* [WHAT YOU SHOULD DO]: Starting at the first line and ending at the one with "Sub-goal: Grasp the", give the lines of the listing again exactly, and nothing else; skip the pictures.

* [INFORMATION PROVIDED]:
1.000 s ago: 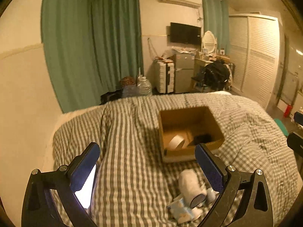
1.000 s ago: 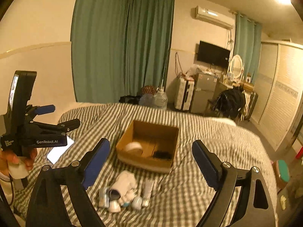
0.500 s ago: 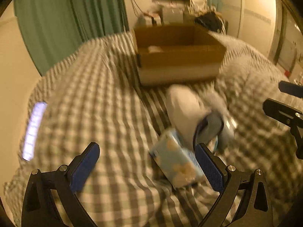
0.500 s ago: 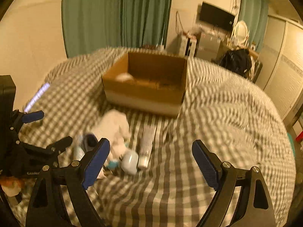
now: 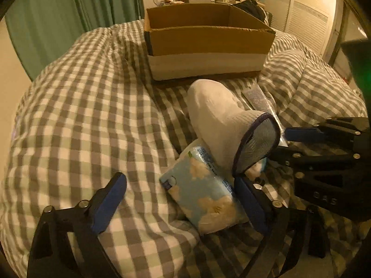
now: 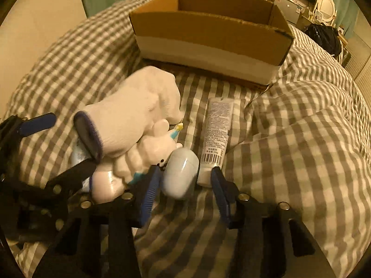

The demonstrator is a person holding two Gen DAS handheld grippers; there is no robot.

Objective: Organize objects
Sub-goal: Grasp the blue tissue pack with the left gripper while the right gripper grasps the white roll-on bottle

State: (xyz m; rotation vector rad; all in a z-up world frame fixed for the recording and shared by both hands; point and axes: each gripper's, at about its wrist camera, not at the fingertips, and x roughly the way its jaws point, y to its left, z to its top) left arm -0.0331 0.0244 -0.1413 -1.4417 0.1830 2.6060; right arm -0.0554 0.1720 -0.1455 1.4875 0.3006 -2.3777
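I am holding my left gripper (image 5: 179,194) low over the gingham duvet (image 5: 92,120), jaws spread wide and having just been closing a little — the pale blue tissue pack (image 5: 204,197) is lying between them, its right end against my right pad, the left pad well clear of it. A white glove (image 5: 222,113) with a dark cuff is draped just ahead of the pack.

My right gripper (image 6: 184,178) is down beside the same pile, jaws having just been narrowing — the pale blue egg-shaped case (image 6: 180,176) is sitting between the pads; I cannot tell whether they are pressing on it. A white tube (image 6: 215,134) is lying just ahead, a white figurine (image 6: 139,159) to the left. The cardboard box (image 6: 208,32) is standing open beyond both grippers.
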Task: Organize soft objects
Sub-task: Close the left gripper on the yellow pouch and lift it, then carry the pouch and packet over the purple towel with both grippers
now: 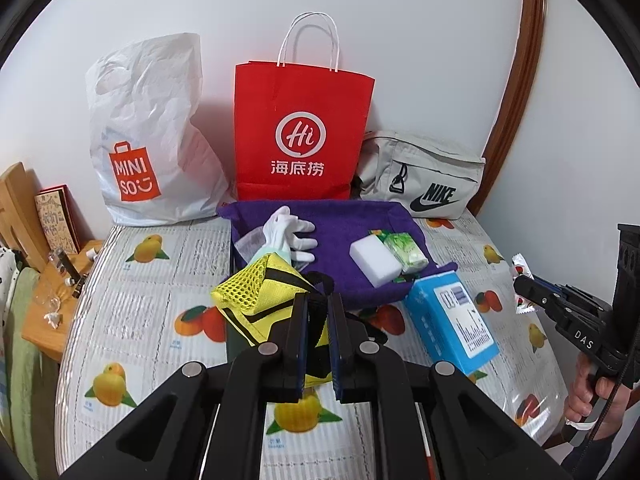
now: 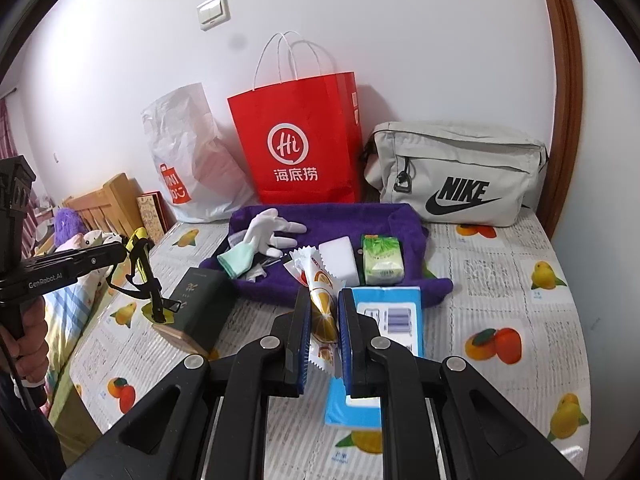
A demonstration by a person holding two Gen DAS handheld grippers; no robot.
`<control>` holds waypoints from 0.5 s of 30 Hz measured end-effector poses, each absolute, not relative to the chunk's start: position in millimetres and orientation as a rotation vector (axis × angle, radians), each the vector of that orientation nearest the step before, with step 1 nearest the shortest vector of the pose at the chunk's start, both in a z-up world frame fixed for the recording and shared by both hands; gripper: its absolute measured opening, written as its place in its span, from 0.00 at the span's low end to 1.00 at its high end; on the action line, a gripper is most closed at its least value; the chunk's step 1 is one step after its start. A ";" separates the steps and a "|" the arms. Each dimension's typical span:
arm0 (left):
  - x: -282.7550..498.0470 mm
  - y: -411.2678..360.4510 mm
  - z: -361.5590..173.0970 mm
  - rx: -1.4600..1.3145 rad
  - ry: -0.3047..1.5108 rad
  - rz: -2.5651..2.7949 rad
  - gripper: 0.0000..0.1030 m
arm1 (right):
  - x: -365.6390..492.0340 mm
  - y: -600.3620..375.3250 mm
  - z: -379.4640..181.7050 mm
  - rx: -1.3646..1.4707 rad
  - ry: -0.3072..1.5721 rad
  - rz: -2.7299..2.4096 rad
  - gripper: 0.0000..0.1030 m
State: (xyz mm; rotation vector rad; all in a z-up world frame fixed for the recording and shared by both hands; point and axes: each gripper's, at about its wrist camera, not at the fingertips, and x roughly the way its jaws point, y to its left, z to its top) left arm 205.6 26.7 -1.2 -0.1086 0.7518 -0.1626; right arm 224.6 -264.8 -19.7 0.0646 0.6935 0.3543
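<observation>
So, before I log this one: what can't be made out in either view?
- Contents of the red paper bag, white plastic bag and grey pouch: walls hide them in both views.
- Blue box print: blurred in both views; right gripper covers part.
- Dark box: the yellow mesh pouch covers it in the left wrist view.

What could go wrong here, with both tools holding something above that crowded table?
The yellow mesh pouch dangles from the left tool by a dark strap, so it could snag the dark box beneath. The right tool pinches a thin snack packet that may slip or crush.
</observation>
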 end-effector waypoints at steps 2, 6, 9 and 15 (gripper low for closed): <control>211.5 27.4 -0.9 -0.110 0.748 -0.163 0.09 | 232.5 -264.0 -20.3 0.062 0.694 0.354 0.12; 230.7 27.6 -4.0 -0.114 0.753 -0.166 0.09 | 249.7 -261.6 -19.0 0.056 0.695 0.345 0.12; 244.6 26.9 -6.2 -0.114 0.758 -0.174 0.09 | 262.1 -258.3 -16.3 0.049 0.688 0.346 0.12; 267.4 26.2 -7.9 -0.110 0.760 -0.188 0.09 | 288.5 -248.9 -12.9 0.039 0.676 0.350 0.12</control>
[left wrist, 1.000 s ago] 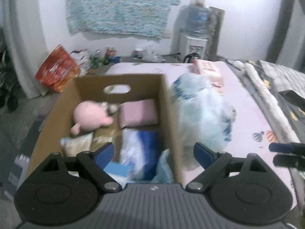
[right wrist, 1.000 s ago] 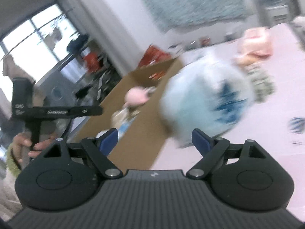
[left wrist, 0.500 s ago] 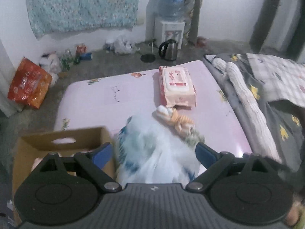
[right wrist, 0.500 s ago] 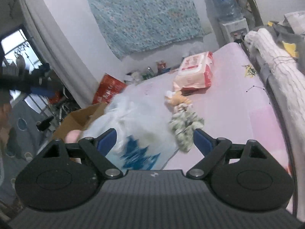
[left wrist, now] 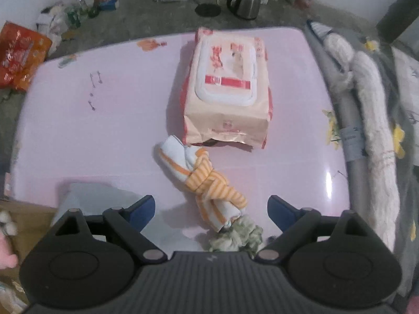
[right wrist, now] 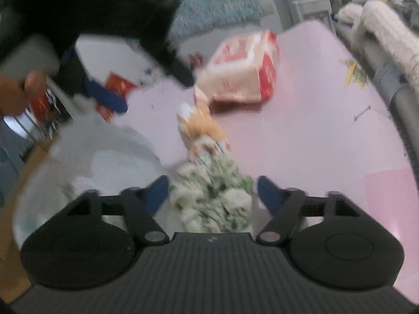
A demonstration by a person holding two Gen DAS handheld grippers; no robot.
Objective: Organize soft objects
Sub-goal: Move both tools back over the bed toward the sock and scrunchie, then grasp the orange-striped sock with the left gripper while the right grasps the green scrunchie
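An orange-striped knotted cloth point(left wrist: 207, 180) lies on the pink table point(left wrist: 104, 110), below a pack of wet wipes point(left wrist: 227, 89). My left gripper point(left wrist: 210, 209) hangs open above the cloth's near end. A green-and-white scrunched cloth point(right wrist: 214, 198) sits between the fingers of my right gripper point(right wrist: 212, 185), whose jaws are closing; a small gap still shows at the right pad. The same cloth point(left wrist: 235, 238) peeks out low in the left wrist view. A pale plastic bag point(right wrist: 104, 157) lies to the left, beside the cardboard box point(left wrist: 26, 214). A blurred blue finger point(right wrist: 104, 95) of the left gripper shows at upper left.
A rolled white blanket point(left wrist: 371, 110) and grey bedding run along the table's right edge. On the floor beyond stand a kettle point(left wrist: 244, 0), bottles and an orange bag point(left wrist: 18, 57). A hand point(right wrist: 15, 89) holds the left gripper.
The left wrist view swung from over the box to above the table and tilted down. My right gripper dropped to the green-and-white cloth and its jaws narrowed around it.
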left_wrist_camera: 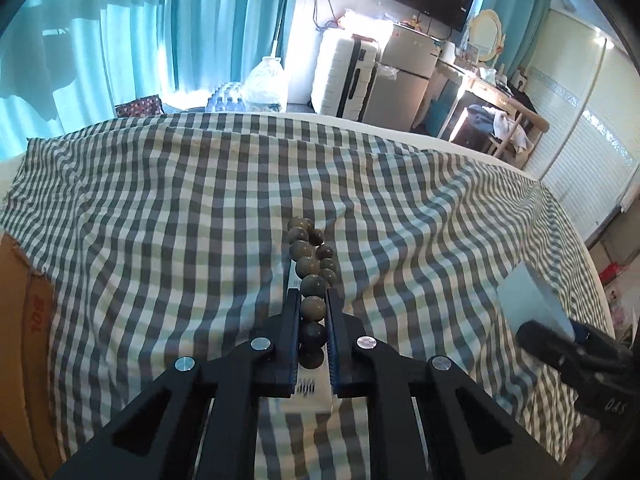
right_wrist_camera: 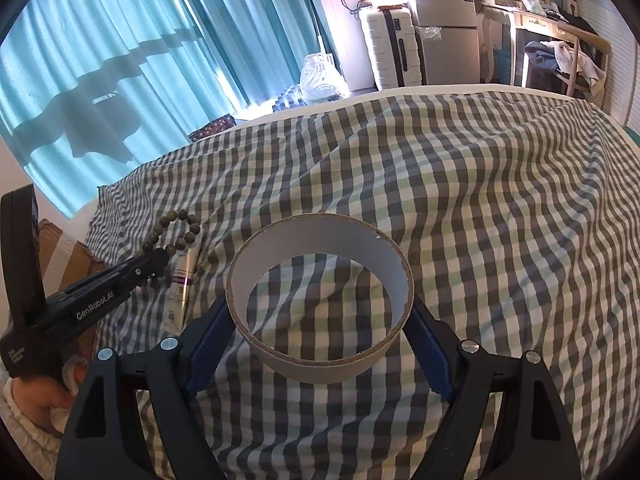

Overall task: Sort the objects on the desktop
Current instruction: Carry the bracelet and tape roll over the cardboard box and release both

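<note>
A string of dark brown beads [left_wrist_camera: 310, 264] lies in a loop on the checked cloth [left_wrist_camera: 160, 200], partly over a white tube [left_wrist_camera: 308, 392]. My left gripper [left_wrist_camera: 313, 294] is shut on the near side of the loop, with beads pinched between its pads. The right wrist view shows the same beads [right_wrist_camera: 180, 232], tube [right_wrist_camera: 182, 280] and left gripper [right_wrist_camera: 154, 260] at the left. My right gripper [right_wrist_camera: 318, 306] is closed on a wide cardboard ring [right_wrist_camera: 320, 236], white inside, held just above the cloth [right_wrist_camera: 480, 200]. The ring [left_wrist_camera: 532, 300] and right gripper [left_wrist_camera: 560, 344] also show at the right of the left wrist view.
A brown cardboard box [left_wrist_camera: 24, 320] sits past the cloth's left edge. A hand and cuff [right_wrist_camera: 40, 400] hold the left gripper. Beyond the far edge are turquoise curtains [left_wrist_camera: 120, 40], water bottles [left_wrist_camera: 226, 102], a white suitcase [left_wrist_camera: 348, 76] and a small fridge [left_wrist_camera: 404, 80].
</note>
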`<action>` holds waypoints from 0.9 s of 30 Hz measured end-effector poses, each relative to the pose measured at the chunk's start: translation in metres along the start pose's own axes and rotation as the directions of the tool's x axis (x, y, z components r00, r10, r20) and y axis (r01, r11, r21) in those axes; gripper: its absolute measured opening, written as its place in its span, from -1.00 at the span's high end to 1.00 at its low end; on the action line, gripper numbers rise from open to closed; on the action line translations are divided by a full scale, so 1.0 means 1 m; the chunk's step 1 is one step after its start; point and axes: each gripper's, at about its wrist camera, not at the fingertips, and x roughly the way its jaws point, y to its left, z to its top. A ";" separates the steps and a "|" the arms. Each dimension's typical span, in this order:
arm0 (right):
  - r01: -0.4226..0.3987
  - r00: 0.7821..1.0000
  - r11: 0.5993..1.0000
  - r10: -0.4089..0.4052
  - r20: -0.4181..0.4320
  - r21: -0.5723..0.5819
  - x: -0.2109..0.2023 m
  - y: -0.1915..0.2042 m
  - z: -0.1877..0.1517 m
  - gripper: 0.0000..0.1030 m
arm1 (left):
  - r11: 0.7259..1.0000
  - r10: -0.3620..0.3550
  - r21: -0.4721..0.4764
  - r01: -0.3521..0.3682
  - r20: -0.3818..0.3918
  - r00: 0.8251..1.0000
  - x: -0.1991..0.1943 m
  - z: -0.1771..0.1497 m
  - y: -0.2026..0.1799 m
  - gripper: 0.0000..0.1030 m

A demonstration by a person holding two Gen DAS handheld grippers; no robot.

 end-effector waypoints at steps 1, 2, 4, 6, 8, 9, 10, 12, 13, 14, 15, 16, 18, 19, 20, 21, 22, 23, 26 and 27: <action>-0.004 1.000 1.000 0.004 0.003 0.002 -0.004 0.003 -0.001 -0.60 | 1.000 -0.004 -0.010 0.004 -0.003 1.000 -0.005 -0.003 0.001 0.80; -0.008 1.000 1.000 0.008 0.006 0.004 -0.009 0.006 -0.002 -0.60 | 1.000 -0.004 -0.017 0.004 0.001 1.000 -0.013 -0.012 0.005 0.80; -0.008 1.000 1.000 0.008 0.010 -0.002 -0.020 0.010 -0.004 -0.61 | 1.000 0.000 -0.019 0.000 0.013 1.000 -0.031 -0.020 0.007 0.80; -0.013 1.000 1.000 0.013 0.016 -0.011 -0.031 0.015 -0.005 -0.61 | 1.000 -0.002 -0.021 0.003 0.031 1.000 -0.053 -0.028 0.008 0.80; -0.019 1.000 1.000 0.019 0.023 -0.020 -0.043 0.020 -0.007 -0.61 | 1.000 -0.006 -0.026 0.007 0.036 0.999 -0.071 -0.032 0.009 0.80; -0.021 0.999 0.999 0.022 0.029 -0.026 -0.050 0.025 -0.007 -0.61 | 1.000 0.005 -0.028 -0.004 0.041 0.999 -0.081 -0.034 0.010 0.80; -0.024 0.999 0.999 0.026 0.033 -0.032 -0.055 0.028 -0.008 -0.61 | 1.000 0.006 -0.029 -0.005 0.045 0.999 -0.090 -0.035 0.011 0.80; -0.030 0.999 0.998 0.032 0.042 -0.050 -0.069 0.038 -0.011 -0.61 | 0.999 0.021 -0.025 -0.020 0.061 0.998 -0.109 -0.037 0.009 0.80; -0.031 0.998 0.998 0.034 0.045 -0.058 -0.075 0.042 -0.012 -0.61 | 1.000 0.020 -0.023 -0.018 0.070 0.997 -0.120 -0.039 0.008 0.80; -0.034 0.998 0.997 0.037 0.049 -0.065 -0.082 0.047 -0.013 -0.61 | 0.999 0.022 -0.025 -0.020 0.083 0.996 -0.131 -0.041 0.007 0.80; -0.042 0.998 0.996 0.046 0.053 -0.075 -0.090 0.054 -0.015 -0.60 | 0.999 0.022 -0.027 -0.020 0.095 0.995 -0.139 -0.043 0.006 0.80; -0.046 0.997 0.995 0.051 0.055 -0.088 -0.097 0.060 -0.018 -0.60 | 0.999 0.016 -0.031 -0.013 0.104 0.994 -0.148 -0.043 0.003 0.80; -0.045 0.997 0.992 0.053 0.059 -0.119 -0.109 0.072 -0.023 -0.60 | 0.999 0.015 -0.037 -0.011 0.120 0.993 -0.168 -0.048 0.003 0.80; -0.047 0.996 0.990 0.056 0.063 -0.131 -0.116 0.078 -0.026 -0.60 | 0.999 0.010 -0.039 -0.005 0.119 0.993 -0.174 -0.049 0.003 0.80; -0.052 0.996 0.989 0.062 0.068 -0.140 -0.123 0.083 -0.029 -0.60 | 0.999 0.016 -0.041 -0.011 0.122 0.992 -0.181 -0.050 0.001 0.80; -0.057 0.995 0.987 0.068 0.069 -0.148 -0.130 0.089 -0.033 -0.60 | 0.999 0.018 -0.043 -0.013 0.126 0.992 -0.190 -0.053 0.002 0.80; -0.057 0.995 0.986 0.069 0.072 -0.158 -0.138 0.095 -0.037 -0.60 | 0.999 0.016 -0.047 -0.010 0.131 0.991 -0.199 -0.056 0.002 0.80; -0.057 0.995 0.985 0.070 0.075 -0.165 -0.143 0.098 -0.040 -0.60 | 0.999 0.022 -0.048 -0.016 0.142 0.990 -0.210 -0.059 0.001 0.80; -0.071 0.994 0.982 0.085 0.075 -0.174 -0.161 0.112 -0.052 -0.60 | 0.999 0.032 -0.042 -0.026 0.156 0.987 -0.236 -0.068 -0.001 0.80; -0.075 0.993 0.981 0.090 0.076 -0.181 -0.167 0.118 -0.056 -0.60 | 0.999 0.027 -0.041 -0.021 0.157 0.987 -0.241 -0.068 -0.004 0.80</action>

* [OUTPUT OF THE EXERCISE]:
1.000 s ago: 
1.000 s ago: 
0.500 s ago: 
0.500 s ago: 
now: 
now: 

The demonstrator is a person holding two Gen DAS handheld grippers; there is no robot.

Objective: Organize objects
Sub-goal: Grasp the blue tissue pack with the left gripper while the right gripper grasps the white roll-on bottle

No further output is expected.